Undergoing chemotherapy treatments to fight cancer may be effective in eradicating the dangerous cells but it can also leave the rest of your body in bad shape. What should you eat or take to recover?
By definition, chemotherapy is chemical therapy, or pouring toxic chemicals into your body in the hopes of killing bad cells so that good cells can survive.
That’s all great when the chemotherapy works and the cancerous cells are eradicated, but how do you help the body recover from the assault?
Dr. Ben Kim advocates following a round of chemotherapy with a diet focused on fresh juices from leafy greens, vegetables, and fruits. If you don’t have access to fresh juices, then consider taking a large daily dose of a super green concentrate powder supplement made from whole foods to get the antioxidants.
He also recommends practicing a mostly vegetarian diet for the month following. A vegetarian diet is easier to digest than one with animal proteins.
To these ideas, I would add a round of intensive probiotic therapy (here’s one I like) to help replace the beneficial flora and fauna in your intestines that were unintended casualties of the chemicals.
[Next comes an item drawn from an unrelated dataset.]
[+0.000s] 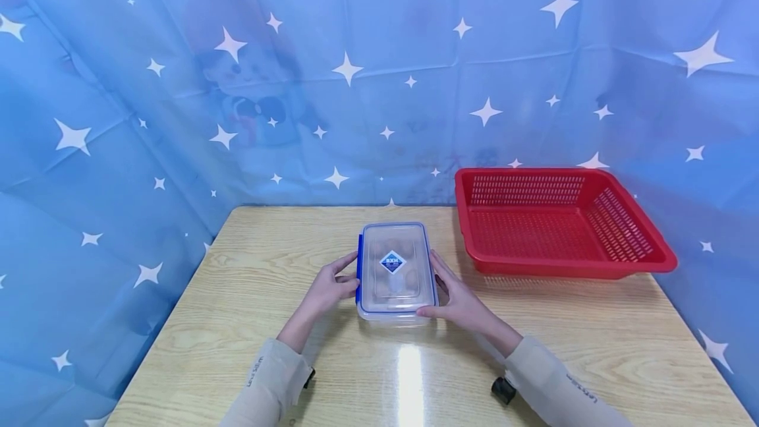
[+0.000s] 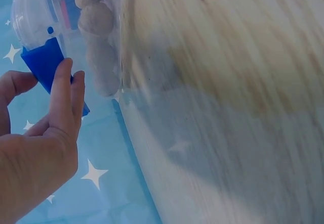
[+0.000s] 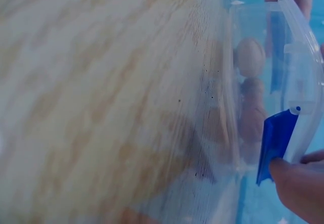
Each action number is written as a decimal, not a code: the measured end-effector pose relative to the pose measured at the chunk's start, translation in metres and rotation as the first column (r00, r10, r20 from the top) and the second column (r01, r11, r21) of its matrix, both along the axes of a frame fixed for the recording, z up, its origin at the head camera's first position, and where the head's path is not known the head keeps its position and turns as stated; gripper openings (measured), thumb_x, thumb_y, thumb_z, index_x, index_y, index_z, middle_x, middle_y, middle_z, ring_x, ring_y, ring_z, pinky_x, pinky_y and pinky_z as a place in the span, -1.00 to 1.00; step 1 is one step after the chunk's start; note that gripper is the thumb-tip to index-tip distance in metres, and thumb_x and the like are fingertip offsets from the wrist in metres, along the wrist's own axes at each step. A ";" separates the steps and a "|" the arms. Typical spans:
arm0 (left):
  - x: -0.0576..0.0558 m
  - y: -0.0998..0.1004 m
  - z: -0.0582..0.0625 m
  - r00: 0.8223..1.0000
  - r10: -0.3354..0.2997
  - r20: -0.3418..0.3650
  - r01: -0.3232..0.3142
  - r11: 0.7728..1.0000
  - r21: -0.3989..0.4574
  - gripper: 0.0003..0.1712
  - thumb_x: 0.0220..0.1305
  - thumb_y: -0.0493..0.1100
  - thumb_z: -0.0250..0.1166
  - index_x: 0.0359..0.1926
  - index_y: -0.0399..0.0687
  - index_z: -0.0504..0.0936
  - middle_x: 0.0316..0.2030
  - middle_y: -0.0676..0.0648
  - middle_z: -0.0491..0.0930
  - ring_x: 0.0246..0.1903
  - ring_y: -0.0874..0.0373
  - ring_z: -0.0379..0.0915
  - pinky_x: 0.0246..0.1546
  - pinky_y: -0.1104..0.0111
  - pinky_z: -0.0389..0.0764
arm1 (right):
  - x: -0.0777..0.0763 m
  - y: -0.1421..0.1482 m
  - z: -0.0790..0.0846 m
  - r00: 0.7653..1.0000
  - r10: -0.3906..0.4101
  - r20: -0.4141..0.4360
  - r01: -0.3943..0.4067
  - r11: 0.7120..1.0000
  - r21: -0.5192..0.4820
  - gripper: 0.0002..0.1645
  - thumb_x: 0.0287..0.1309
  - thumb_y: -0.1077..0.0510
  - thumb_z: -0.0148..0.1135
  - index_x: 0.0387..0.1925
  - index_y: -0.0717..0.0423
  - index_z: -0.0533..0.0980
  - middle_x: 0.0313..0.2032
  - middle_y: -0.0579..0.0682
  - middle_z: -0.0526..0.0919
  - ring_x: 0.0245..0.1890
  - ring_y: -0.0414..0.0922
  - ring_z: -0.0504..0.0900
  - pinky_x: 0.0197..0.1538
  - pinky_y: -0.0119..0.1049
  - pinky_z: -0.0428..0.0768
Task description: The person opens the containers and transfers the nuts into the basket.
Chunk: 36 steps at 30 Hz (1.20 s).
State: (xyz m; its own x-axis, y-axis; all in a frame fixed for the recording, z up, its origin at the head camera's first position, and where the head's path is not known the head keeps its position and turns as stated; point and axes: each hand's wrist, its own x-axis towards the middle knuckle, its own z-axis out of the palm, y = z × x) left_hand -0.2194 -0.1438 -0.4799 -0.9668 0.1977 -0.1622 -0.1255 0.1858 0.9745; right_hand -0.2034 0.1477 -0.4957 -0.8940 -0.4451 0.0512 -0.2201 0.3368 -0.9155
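Observation:
On the table lies a clear plastic food container (image 1: 398,269) with a blue-rimmed lid and a diamond-shaped label. Several roundish, brownish things (image 2: 96,20) show through its wall. At its left side my left hand (image 1: 332,290) touches the blue latch (image 2: 44,62), fingertips on either side of the flap in the left wrist view. My right hand (image 1: 455,298) spans the right side, thumb at the near corner and fingers along the wall. In the right wrist view, its thumb presses another blue latch (image 3: 277,143), which slants out from the lid.
A red perforated plastic basket (image 1: 534,236) stands on the table's right rear. The wood-grain table (image 1: 249,308) ends at a blue curtain (image 1: 385,111) with white stars. Dark devices are strapped under both sleeves.

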 end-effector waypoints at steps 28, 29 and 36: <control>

A good plant-based digestive enzyme will help break everything down in your stomach enough so that your intestines can actually absorb the available nutrition from the food. Malnutrition can bring on lingering side effects from other therapies and delay recovery.
If you find that the chemotherapy has left you with nausea, bloating, acid reflux, diarrhea, constipation, or other digestive symptoms, you are likely experiencing a loss of oral tolerance due to cellular damage from the chemotherapy. When this happens, your best course is to identify food sensitivities through the Mediator Release Test and work with a Certified LEAP Therapist (CLT) to design a customized anti-inflammatory diet.